Friday, February 17, 2006

Calendar first impression

About a year ago, it appears that among the web trend-watchers out there, a consensus was met that there was a real opportunity in the market of a web calendar. The previous standard was Yahoo’s calendar, but no one thought of it as an awesome product, it was simply what was available. Google and Yahoo started looking for great web calendar start-ups to buy, and starts-ups started trying to fill those shoes.

According to Joel on Software, these folks made the mistake of trying to be bought instead of trying to make a great product. Instead of making something that can stand on its own, its obvious that these calendars have been created for the sole purpose of being bought. After reading about, and trying out some of these calendars, I realize, WOW, I do want a great web calendar where I can keep all my info (for the time being).

Right now, 30Boxes is the one I like the most. It might not be the most professional looking (definitely is cool looking), or even have the most features (calendar ones at least), but its interface is awesome to use (AJAX), and it has the potential to create a huge web community behind it.
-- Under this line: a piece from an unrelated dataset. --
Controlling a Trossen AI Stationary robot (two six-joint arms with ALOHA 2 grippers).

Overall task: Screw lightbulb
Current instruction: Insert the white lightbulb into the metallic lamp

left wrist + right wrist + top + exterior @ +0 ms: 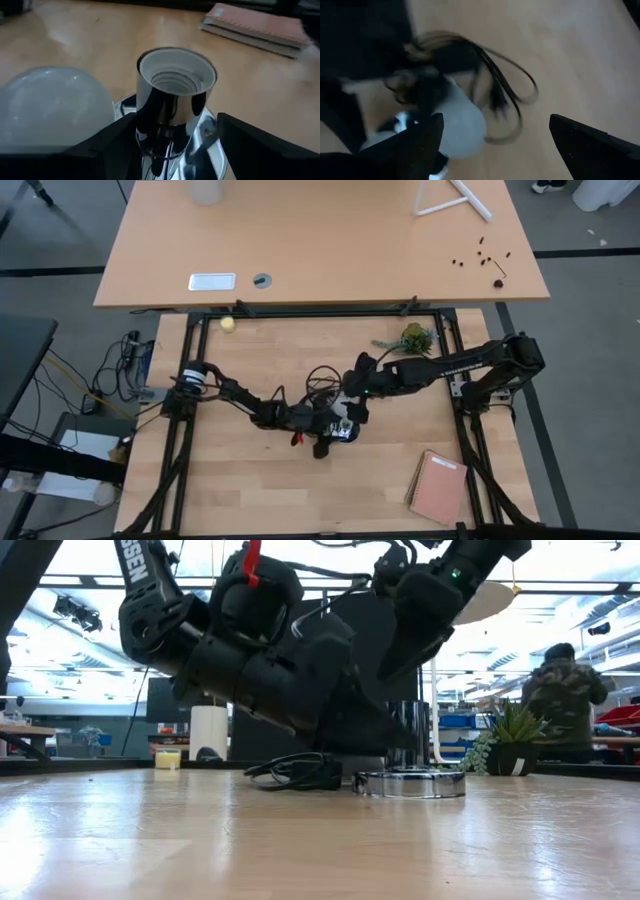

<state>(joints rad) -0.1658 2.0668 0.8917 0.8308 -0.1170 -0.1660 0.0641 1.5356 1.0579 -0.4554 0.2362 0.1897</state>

You can link calendars with friends, allow others to add events to your calendar, and establish a detailed profile that ties all of your activities on upcoming.org, flickr.com, your blog feeds, and even your local weather into not only your calendar, but everyone that can see yours. It has great potential to be useful, but also is just a lot of fun.

Around the same time last year, one of the first groups to participate in The Summer Founder Program groups had the same idea. The result is Kiko, another great AJAX calendar that has big dreams of being purchased. Its got some features that 30boxes doesn't have, but you can check it out for yourself.